== Problem to solve ==
Return the run of lines below that opens with the line containing "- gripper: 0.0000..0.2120" and closes with the line containing "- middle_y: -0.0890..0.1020", keeping each one exact.

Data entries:

· · · · ·

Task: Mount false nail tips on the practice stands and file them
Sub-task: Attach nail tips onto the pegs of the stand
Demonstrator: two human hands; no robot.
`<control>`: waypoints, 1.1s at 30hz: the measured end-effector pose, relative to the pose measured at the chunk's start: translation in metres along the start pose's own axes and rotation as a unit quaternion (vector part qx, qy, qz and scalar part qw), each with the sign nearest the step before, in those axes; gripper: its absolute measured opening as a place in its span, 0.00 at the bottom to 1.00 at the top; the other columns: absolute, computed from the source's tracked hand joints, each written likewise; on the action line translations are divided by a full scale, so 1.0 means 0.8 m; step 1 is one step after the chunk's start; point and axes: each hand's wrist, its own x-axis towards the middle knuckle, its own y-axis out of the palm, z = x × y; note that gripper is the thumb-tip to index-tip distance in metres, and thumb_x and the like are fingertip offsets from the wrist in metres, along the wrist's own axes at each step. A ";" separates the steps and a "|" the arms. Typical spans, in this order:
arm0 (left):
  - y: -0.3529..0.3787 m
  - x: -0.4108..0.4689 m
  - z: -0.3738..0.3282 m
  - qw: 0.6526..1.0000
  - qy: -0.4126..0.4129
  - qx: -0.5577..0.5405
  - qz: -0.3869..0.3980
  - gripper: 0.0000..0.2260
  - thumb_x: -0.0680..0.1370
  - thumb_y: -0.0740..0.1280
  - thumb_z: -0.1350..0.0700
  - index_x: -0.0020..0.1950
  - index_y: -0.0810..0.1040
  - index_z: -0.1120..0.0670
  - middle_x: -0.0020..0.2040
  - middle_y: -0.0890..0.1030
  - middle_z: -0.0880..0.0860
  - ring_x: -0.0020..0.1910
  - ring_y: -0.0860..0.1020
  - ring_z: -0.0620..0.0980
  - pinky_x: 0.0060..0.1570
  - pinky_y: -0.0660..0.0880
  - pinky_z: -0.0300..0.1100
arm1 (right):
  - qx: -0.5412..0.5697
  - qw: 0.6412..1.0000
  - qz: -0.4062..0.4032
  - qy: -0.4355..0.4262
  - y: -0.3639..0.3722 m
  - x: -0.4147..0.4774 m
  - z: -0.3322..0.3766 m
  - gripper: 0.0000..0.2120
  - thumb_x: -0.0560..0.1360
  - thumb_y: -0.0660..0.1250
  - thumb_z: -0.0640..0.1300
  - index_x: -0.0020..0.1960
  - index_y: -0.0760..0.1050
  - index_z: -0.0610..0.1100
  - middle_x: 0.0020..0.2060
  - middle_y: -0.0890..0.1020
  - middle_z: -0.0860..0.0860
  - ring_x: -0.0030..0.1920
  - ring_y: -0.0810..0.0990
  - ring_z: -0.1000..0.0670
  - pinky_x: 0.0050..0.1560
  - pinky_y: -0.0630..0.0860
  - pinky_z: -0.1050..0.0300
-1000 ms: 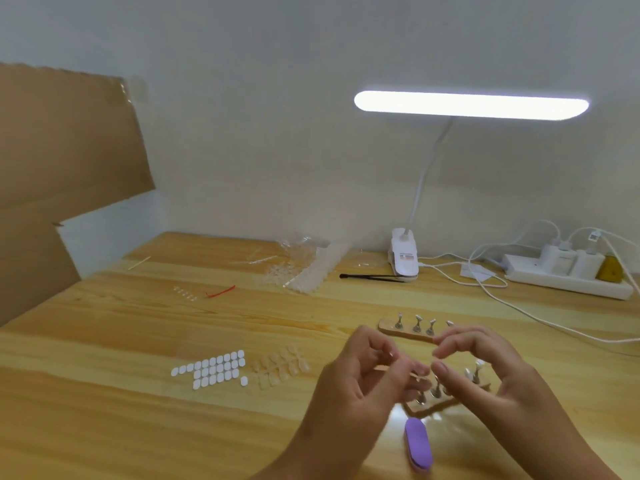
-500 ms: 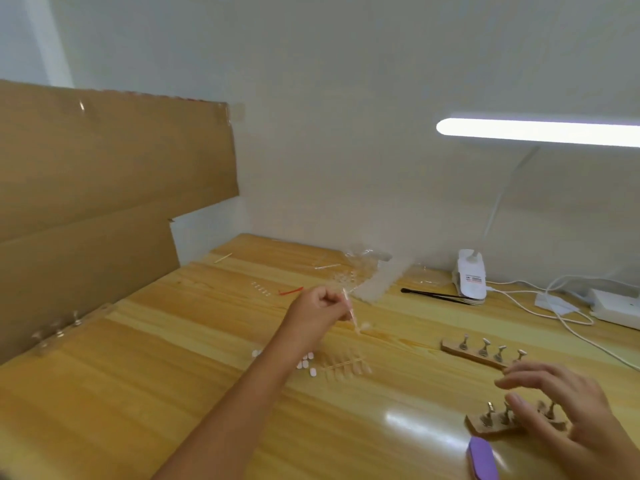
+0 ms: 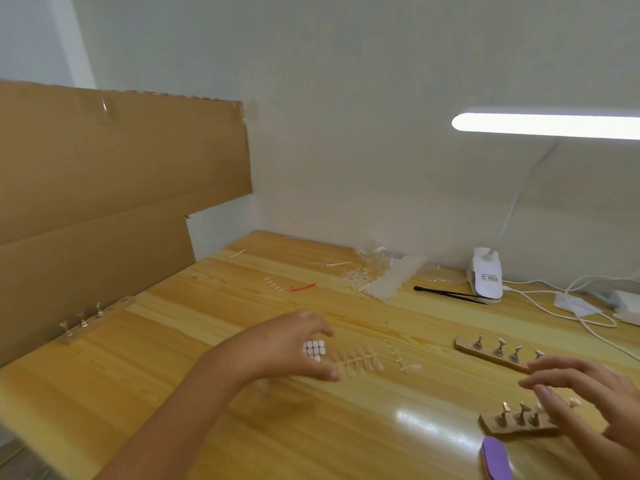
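The left hand (image 3: 294,344) is hovering low over the wooden table (image 3: 242,427), its thumb and fingers spread apart in a loose curve and holding nothing, directly above a small cluster of white adhesive tabs (image 3: 314,348). The right hand (image 3: 588,393) is also hanging slack with its fingers loosely stretched and empty, reaching over the right end of the nearest practice stand (image 3: 512,424), a wooden strip with a row of metal pegs standing upright. Just in front of that stand, a purple nail file (image 3: 497,459) is lying flat. Left of the stand and just beside the tabs, a strip of clear false nail tips (image 3: 356,360) is lying on the table, with a thin bare plastic sprue (image 3: 398,358) next to it. Behind the stand, a second practice stand (image 3: 491,353) is sitting. Further behind it, black tweezers (image 3: 446,294) are lying beside the white base of a desk lamp (image 3: 485,275), whose light bar (image 3: 547,124) is glowing overhead. Far to the left of the stand, a third practice stand (image 3: 90,320) is resting against a sheet of brown cardboard (image 3: 104,202) propped along the table's edge.
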 end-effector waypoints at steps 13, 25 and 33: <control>0.001 -0.019 -0.042 0.978 0.090 -0.077 -0.173 0.14 0.74 0.70 0.40 0.58 0.79 0.39 0.44 0.81 0.38 0.42 0.79 0.37 0.40 0.77 0.35 | 0.157 0.987 -0.016 -0.009 -0.010 -0.001 0.033 0.10 0.74 0.73 0.50 0.53 0.79 0.61 0.49 0.83 0.58 0.51 0.82 0.56 0.49 0.78 0.65; 0.066 -0.005 -0.186 0.933 0.277 -0.042 -0.227 0.13 0.78 0.61 0.38 0.60 0.76 0.39 0.51 0.81 0.40 0.50 0.76 0.42 0.41 0.70 0.34 | 0.196 0.977 0.077 0.039 -0.032 0.010 0.051 0.06 0.71 0.74 0.41 0.41 0.81 0.52 0.38 0.82 0.53 0.41 0.81 0.50 0.40 0.77 0.61; 0.074 -0.011 -0.174 0.909 0.292 0.107 -0.276 0.09 0.75 0.63 0.46 0.44 0.82 0.45 0.31 0.78 0.43 0.26 0.76 0.44 0.20 0.68 0.38 | 0.136 0.986 0.097 0.023 -0.024 0.001 0.050 0.03 0.71 0.73 0.48 0.43 0.82 0.51 0.46 0.81 0.56 0.51 0.80 0.49 0.46 0.75 0.61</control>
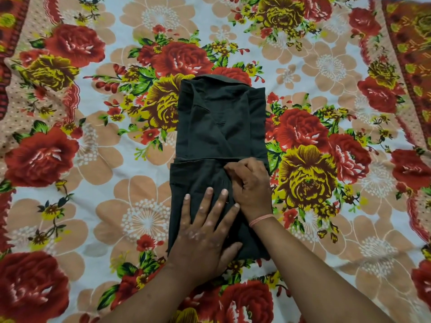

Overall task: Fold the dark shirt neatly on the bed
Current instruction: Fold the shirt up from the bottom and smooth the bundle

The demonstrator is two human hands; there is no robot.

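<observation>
On bed (93,159), dark shirt (219,127) nearly folded.
L hand (205,234) lies flat on shirt's near end; R hand (250,185) pinches cloth beside it. Prob. one fold left.

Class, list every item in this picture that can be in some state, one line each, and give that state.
dark shirt: folded into a narrow strip, collar at the far end, lying flat on the bedsheet.
left hand: fingers straight and spread, pressing on the near part of the shirt.
right hand: fingers curled, pinching the fabric at a fold edge.
pink band: worn round the right wrist.
bedsheet: spread out under the shirt.
</observation>
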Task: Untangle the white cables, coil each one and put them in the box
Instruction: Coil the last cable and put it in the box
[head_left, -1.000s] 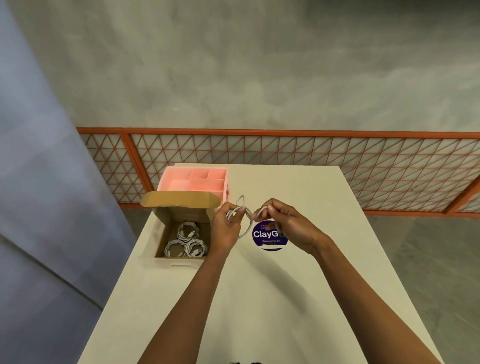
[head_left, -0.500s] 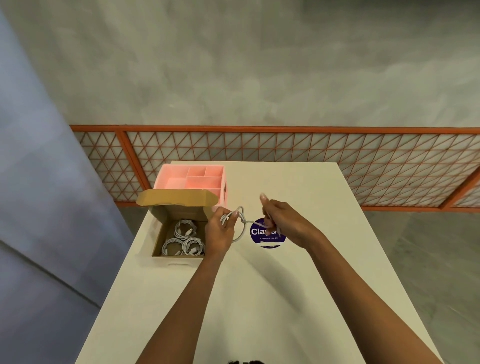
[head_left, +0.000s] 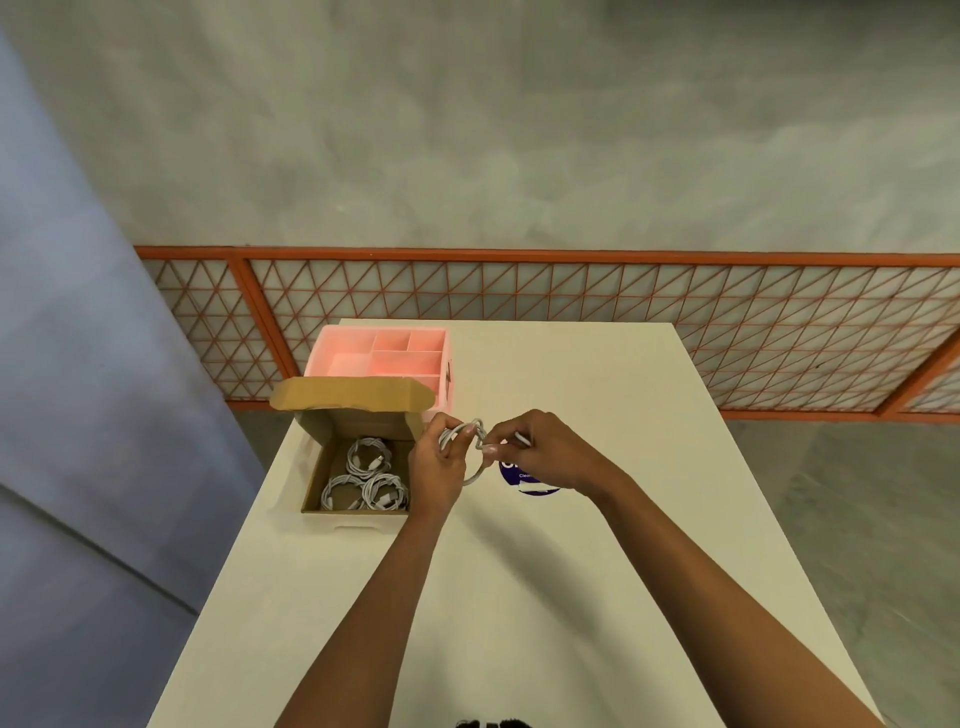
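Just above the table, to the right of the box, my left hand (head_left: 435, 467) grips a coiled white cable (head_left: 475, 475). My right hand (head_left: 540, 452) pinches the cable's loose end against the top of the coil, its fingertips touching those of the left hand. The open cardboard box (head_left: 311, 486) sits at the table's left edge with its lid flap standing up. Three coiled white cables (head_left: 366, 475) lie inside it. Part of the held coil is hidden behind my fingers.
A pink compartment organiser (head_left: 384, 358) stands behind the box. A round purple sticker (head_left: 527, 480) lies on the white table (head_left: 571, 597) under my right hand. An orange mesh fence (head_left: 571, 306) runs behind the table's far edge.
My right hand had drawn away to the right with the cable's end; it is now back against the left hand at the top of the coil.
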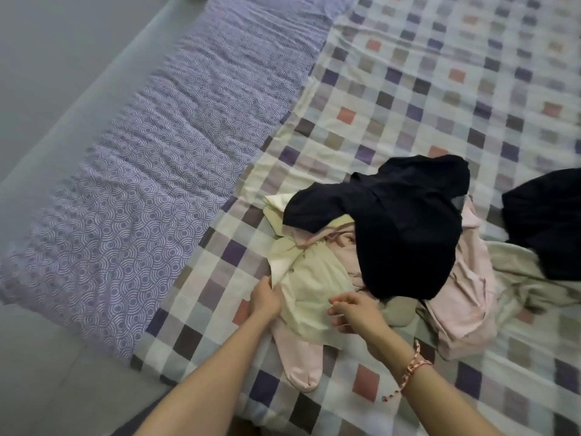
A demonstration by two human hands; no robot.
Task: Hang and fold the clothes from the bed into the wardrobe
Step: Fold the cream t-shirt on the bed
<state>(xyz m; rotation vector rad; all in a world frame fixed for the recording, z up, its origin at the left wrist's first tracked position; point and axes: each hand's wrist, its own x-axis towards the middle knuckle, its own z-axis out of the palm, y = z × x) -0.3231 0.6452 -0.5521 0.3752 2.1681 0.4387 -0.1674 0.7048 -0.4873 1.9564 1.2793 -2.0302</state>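
Spreading across a checked bedspread [408,89], a heap of clothes [342,240] waits unsorted. Nothing looks folded or hung, so the job seems barely begun, and no wardrobe is in view. A dark top [405,228] lies over a pink garment [465,309] and a pale yellow shirt [314,291]. The left hand [265,298] pinches the shirt's edge. The right hand [355,313] hovers at the shirt, fingers curled, grip unclear. A bracelet [415,369] circles that wrist.
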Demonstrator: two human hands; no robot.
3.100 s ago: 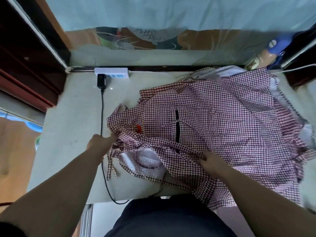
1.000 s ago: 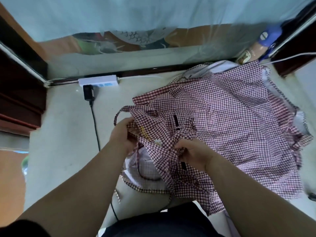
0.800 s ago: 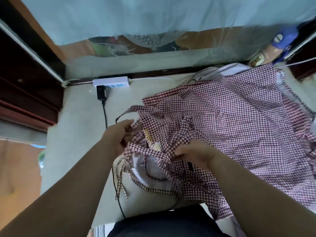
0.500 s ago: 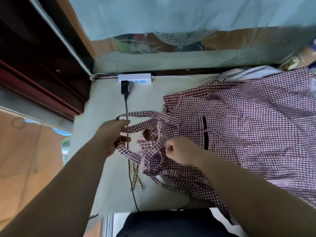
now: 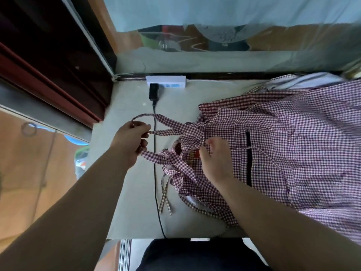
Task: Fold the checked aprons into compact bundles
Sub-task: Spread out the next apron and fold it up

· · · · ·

== Solution to this task ==
  - gripper: 0.0000..0.2120
  - thumb_x: -0.0560..0.1360
  - thumb_y: -0.0660..0.1250
  - thumb_z: -0.0640..0.1300
  - index_x: -0.0020..0.1960
  - index_y: -0.0760..0.1050
  - index_z: -0.0610..0.1100
  - middle_x: 0.0020..0.2060
  - middle_y: -0.0890..0.1020

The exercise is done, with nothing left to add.